It is Avi's turn to come to a stop for a while and make swallowing
noises.
"Sorry, I would have mentioned it earlier," Randy says, "but I didn't
know it was relevant until now.
"How did Amy become aware of this?"
"Night before last, before she climbed on the plane at SeaTac, I helped
her check her e mail. Her father sent her a message saying that a certain
number of intact Kriegsmarine dinner plates had been found on the submarine.
This was a prearranged code for gold bars."
"You said 'full of fucking gold bars.' Could you translate that into an
actual number, like in terms of dollars?"
"Avi, who gives a shit? I think we can agree that if the same thing is
discovered by Andrew Loeb, we're finished."
"Wow!" Avi says. "So, in this, a hypothetical person who was not above
tampering with evidence would certainly have a strong motive."
"It is make or break," Randy agrees.
They stop conversing for a while because they now have to dodge cars
across the Pacific Coast Highway, and there is this unspoken agreement
between them that not getting hit by speeding vehicles merits one's full
attention. They end up running across the last couple of lanes in order to
exploit a fortuitous break in the northbound traffic. Then neither of them
especially feels like dropping back to a walk, so they run all the way
across the parking lot of the neighborhood grocery store and into the wooded
creek valley where Avi has his house. They are back at the house directly,
and then Avi points significantly at the ceiling, which is his way of saying
that they had better assume the house is bugged now. Avi walks over to his
answering machine, which is blinking, and ejects the incoming message tape.
He shoves it in his pocket and strides across the house's living room,
ignoring frosty glares from one of his Israeli nannies, who doesn't like him
to wear shoes inside the house. Avi scoops a brightly colored plastic box
off the floor. It has a handle, and rounded corners, and big bright buttons,
and a microphone trailing behind it on a coiled yellow cord. Avi continues
through the patio doors without breaking stride, the microphone bouncing up
and down behind him on its helical cord. Randy follows him outside, across a
strip of dead grass, and into a grove of cypress trees. They keep walking
until they have dropped into a little dell that shields them from view of
the street. Then Avi squats down and ejects a Raffi tape from the little kid
tape recorder and shoves in his incoming message tape, rewinds it, and plays
it.
"Hi, Avi? This is Dave? Calling from Novus Ordo Seclorum Systems? I'm
the, uh, president here, you might remember? You have this computer in our
wiring closet? Well, we just, like, got some visitors here? Like, guys in
suits? And they said that they wanted to see that computer? And, like, if we
handed it over to them right away they would be totally cool about it? But
if we didn't, they'd come back with a subpoena and with cops and turn the
place inside out and just take it? So, now we're playing stupid? Please call
me."
"The machine said there were two messages," Avi says.

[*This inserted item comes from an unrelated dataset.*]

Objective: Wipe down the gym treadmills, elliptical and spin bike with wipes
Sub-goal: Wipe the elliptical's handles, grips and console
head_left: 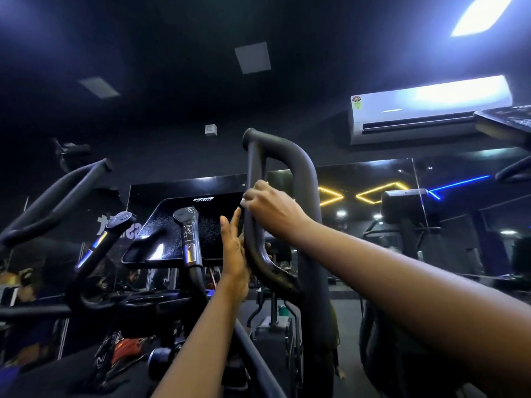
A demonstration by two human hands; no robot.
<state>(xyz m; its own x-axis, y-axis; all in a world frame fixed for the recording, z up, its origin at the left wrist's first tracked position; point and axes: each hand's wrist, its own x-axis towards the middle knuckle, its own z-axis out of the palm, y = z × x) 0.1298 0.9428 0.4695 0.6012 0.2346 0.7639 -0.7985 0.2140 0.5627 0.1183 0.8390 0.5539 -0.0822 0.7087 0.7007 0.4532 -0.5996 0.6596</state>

"Hi, Avi? This is Dave again? Playing stupid didn't work, and so now we
told them to fuck off. The head suit is very mad at us. He called me out. We
had a really tense discussion in the McDonald's across the street. He says
that I am being stupid. That when they come and turn the place upside down
looking for Tombstone, that it will totally fuck up Ordo's corporate
operations and inflict major losses on our shareholders. He said that this
would probably be grounds for a minority shareholder lawsuit against me and
that he'd be happy to file that lawsuit. I haven't told him yet that Ordo
has only five shareholders and that all of us work here. The manager of the
McDonald's asked us to leave because we were disrupting some children's
Happy Meals. I acted scared and told him that I would go in and look at
Tombstone and see what would be involved in removing it. Instead, I am
calling you. Hal and Rick and Carrie are uploading the entire contents of
our own system to a remote location so that when these cops come and rip
everything out nothing will be lost. Please call me. Good bye."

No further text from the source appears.